_What is needed_
I need each line of the entries below that includes the string "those".

=== Recorded information ===

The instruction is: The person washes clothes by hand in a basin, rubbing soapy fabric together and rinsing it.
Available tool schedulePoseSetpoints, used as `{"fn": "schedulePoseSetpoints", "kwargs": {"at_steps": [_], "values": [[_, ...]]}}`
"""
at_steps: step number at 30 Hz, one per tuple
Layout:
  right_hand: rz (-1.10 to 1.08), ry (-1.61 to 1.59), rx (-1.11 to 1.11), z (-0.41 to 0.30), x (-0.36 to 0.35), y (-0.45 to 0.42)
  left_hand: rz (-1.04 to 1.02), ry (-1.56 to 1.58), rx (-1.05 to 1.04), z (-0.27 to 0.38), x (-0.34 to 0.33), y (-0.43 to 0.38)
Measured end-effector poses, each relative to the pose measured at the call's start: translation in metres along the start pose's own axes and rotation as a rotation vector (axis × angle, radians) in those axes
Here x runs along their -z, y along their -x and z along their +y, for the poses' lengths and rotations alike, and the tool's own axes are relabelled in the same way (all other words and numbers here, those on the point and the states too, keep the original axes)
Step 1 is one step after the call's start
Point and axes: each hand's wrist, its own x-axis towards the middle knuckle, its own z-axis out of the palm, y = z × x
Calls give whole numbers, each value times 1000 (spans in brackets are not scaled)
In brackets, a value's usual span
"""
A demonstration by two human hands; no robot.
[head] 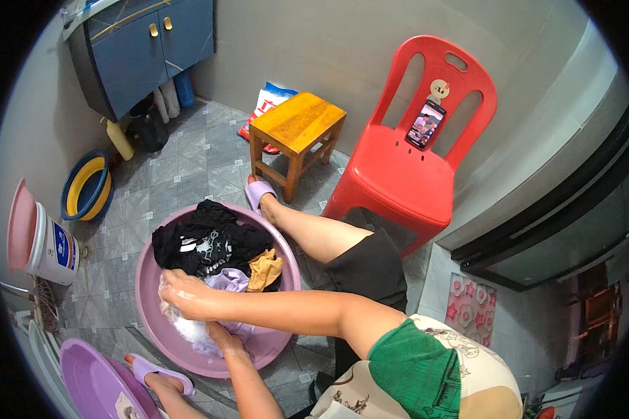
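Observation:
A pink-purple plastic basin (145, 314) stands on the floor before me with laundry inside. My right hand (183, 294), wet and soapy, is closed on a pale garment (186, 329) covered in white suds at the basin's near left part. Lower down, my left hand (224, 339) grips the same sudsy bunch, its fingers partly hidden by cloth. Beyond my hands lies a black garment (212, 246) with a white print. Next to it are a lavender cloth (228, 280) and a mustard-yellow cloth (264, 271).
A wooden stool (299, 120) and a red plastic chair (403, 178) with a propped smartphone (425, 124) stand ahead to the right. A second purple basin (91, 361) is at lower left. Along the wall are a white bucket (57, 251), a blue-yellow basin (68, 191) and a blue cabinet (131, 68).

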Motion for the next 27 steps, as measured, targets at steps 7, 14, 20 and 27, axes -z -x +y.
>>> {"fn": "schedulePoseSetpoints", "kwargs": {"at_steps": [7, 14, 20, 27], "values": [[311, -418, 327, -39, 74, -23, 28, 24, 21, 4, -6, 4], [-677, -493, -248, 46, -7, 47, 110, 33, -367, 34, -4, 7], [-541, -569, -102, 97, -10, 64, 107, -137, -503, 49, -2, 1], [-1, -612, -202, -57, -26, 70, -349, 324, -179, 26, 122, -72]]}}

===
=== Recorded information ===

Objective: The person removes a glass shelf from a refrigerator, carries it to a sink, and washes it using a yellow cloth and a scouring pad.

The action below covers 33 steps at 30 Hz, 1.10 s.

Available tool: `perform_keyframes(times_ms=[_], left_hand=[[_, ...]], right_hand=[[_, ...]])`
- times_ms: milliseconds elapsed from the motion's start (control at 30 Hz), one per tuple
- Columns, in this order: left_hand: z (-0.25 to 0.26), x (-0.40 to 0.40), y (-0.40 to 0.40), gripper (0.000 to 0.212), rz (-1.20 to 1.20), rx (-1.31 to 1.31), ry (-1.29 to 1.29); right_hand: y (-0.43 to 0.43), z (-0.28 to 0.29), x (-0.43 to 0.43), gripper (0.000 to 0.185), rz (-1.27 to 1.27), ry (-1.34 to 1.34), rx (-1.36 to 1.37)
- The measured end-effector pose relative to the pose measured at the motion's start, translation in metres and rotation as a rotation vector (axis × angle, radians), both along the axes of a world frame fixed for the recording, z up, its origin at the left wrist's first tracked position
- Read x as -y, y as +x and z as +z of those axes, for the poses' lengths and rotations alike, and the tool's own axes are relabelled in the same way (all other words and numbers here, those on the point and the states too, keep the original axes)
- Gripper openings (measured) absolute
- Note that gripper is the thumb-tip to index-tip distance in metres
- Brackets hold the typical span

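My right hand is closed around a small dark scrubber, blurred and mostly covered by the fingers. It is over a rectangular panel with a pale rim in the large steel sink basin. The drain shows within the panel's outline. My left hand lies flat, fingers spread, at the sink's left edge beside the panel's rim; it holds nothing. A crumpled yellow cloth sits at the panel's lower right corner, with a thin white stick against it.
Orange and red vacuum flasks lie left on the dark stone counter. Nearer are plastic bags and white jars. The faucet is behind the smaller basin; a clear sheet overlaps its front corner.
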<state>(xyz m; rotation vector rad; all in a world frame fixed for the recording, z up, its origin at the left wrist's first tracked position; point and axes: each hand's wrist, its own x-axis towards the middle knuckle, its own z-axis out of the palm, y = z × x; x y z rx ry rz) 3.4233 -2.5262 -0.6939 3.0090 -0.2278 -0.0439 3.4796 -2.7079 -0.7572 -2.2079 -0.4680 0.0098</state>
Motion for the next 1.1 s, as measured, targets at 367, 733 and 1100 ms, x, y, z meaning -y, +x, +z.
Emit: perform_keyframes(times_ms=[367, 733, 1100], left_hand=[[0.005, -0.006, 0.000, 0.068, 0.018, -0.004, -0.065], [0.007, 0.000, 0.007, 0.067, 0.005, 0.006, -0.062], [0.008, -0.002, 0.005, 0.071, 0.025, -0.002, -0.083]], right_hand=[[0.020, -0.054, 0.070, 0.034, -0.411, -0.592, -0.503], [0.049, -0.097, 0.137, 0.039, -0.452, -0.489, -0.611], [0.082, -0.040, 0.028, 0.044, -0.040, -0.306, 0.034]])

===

_Solution to this exercise_
Measured end-effector poses, each relative to the pose measured at the call's start: translation in metres along the start pose's own axes and rotation as a rotation vector (axis × angle, radians) in those axes
Here x runs along their -z, y along their -x and z along their +y, for the poses' lengths and rotations alike, and the tool's own axes are relabelled in the same way (all other words and numbers here, those on the point and the states too, keep the original axes)
- Read x as -y, y as +x and z as +z of those axes, for the poses' lengths and rotations alike, and the tool's own axes are relabelled in the same way (all other words and numbers here, those on the point and the states too, keep the original axes)

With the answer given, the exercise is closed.